Open Pollinated, or OP, means that a plant will come “true” from seed; the next generation will look reasonably like the last, so long as there has been no accidental crossing with other plants. All Heirlooms are OP, but not all OPs are Heirloom. New OP varieties are created every year. Generally, a hybrid between two OP varieties is created, and the best of the resulting plants selected over many generations until they “come true.”
“Heirloom” means that the OP strain in question is about sixty years old. Every heirloom plant was new once.
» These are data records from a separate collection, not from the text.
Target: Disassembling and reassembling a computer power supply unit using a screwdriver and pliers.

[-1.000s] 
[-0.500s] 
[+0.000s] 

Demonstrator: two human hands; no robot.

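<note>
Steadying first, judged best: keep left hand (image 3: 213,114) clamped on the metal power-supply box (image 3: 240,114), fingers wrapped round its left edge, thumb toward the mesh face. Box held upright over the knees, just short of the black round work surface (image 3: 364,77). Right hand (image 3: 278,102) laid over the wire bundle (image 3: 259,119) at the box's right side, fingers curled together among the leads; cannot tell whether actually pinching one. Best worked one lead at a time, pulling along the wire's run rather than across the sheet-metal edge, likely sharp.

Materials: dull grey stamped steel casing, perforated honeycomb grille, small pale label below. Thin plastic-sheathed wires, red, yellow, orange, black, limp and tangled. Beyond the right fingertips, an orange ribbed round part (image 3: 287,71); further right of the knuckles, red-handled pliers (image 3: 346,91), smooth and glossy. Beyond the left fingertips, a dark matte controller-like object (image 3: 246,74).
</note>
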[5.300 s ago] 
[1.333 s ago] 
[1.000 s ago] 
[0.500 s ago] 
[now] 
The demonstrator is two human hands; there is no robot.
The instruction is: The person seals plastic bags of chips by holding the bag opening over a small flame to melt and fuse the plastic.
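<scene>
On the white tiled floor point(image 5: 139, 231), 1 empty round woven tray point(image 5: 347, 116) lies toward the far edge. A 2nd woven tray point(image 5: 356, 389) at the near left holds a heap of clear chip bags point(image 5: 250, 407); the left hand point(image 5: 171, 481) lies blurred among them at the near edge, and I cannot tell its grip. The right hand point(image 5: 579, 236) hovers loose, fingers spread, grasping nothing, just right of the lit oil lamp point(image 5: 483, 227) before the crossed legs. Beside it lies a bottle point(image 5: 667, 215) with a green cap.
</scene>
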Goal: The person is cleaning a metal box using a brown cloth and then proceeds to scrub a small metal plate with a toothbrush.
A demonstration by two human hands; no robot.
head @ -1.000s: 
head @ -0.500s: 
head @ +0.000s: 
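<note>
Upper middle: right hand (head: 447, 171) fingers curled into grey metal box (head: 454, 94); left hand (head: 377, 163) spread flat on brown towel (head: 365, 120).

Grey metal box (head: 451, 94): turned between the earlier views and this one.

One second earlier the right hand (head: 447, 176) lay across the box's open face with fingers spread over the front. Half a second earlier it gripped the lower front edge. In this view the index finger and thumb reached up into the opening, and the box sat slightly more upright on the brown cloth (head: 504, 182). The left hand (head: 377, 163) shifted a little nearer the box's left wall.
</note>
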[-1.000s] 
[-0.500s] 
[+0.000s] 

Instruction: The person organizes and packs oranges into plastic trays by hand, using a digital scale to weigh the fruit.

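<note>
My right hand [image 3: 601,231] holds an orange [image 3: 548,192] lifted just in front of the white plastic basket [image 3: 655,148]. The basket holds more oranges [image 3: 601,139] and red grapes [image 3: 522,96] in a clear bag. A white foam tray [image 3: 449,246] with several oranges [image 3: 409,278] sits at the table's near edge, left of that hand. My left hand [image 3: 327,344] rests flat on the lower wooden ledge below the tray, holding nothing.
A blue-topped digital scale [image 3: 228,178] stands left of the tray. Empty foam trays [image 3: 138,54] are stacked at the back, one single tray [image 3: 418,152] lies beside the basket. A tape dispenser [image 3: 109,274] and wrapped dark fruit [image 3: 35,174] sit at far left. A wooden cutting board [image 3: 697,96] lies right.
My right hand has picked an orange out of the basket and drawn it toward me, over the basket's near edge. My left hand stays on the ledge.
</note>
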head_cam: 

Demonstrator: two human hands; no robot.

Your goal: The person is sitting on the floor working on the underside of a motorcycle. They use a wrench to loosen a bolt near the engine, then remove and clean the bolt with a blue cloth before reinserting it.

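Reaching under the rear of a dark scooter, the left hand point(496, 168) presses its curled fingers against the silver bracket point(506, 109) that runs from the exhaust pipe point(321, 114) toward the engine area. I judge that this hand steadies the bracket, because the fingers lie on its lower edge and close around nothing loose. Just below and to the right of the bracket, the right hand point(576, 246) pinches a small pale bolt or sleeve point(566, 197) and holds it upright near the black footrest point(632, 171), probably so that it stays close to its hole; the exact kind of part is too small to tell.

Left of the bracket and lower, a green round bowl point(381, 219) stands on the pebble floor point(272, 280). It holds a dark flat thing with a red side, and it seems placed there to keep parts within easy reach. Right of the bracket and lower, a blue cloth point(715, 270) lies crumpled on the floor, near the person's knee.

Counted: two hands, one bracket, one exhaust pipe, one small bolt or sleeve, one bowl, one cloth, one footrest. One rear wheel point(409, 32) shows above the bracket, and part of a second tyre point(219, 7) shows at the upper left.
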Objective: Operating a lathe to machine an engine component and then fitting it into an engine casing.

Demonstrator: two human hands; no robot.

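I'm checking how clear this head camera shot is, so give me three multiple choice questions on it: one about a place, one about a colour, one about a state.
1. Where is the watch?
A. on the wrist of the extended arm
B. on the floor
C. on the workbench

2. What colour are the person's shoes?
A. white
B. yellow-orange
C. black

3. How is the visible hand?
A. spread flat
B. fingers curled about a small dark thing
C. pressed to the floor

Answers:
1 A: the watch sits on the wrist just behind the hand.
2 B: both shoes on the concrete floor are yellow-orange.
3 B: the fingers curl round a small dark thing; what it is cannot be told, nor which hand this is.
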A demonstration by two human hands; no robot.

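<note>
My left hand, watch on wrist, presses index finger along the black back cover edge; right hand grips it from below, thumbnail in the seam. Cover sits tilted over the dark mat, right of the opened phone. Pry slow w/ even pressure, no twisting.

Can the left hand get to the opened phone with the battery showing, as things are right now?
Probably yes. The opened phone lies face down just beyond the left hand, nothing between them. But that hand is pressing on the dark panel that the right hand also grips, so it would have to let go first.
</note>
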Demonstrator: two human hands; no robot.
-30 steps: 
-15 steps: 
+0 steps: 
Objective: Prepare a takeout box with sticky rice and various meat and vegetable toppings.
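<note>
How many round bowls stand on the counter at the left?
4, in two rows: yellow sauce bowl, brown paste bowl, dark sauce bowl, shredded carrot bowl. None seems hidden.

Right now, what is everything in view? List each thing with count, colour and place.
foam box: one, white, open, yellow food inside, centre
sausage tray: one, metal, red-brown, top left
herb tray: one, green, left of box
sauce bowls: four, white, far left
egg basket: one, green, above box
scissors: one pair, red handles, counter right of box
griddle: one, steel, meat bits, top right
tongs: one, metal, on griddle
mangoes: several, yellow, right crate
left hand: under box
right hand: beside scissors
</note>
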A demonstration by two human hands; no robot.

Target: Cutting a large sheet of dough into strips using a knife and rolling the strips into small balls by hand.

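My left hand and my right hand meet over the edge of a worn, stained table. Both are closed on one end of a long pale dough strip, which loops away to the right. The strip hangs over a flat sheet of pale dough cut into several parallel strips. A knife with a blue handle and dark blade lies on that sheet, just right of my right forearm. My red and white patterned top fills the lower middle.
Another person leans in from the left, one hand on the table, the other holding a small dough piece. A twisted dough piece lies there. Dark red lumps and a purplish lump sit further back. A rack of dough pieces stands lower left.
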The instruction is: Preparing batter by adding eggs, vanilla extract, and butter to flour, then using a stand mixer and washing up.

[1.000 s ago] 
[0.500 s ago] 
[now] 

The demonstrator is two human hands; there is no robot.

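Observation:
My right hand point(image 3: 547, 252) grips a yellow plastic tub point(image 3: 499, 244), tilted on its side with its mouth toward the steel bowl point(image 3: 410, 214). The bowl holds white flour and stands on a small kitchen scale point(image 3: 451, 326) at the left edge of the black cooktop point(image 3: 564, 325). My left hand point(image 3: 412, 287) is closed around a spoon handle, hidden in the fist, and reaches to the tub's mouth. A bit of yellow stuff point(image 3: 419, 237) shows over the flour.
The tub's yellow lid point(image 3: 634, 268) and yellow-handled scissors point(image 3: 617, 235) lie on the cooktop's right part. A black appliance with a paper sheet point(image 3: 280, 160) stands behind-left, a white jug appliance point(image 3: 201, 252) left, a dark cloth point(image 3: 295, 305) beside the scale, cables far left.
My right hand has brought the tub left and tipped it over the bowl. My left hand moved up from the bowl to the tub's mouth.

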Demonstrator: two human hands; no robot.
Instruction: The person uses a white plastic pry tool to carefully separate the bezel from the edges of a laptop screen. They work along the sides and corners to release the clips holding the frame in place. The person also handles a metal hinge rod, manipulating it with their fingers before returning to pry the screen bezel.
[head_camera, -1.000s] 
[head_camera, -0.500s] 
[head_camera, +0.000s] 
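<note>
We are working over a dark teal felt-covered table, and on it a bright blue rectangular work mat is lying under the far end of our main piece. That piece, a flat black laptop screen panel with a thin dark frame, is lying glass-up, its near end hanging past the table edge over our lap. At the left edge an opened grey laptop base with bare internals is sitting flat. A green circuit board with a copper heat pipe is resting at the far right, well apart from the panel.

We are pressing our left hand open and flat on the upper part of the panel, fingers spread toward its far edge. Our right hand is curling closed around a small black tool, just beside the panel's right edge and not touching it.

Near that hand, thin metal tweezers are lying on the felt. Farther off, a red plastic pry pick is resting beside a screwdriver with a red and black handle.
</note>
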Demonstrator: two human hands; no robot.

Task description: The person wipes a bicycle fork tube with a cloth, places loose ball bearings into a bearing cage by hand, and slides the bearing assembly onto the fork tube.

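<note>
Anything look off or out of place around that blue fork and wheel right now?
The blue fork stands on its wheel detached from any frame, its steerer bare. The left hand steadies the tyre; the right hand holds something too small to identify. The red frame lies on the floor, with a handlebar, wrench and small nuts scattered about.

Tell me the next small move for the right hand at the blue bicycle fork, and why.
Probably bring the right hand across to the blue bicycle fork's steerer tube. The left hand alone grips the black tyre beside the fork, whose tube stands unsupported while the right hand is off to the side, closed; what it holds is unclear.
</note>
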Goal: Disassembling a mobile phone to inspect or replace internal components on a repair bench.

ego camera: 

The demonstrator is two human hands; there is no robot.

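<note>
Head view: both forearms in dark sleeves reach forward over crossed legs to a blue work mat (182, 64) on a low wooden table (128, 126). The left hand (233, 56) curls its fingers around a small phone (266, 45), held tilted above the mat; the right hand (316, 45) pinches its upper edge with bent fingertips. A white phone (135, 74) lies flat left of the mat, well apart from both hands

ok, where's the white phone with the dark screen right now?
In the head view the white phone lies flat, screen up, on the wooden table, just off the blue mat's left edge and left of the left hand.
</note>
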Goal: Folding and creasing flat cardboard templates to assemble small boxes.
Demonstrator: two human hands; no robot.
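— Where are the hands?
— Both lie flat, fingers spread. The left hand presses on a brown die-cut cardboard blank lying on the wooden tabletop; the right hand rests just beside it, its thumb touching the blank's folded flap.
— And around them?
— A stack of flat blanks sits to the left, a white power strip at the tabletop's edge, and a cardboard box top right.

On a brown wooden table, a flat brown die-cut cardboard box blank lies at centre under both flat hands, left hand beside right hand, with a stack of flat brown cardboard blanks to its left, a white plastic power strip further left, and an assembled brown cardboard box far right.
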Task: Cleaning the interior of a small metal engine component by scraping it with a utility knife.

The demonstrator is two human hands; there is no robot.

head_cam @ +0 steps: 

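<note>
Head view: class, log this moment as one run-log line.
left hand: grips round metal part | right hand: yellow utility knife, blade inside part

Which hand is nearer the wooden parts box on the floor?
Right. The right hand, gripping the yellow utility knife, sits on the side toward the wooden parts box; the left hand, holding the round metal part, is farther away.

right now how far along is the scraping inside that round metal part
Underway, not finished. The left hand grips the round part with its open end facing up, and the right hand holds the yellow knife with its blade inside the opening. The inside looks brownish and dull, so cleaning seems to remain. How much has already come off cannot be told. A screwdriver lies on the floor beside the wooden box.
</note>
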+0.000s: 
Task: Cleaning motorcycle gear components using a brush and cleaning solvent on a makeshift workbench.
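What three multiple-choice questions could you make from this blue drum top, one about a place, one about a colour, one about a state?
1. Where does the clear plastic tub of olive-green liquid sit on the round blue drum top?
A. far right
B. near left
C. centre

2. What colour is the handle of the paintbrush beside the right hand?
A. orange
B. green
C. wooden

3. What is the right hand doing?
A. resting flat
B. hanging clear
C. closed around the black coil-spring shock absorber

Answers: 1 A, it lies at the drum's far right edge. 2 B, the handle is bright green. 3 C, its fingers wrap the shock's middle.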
“Hybrid” means that two OPs were crossed to grow the seed for the plant in question. If a zucchini and a pumpkin were planted next to one another, and the seed was saved, it would almost certainly be hybrid seed; bees would have crossed it. The seed that was planted next year (the “f1” generation of a hybrid) would all come up looking alike, but different then either parent. If it was better than the originals in some way, the gardener might decide to do the same cross again to generate more hybrid seed. If, however, seeds were saved from the plants in the f1 generation, the resulting plants (in the “f2” generation) would be wildly diverse. Selection over may years could then create a new OP variety which would come true from seed. Most heirlooms were once hybrids. So a hybridization is a natural process. The problems start when seed companies drop all their OP varieties and switch exclusively to hybrids, making it harder for gardeners to be self sufficient in seed and destroying biodiversity. Also, many modern varieties, whether OPs or hybrids, are suited to modern agriculture, and need large amounts of chemical fertilizer, pesticides, and perfect growing conditions. Older varieties are more likely to perform well in sub optimal conditions.

GMOs (Genetically Modified Organisms) are lab creations; they are not hybrids. GMOs are generally not sold to home vegetable gardeners; farmers who grow them have to sign complicated legal documents that prevent them from saving seed and cutting into the profits of the seed company. In fact, there are few GMO varieties of vegetables; most GMOs are grains or oil seed crops.  GMOs pose many problems on many different levels.